Brief:
The expected output is each line in the data below that includes the string "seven".

Exercise input:
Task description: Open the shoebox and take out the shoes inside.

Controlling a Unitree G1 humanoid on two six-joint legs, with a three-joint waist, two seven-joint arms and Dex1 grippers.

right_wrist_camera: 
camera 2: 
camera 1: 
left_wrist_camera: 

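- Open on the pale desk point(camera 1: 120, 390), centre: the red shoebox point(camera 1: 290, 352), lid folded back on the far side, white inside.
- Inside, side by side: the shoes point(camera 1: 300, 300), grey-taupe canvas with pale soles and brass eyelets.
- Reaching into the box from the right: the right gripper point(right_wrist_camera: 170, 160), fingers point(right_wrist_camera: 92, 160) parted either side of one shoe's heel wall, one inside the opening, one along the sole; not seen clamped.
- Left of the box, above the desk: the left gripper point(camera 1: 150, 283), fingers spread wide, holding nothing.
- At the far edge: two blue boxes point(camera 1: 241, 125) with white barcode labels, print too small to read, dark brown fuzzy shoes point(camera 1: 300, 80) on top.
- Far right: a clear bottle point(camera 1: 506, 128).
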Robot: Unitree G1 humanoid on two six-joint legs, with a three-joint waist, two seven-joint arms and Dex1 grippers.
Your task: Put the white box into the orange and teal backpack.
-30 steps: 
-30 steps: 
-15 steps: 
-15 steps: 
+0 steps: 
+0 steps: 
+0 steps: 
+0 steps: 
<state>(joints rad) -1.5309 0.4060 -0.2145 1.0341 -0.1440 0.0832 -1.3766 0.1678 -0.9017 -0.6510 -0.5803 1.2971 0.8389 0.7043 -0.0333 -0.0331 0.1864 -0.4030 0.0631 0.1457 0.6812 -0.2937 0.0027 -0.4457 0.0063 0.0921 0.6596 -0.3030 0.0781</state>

Answer to the problem:
Controlling a Unitree G1 humanoid on two six-joint legs, with a three-joint waist, two seven-joint arms and Dex1 grippers.
Robot: Unitree G1 humanoid on two six-joint legs, with a three-joint waist, two seven-joint arms and Dex1 grippers.

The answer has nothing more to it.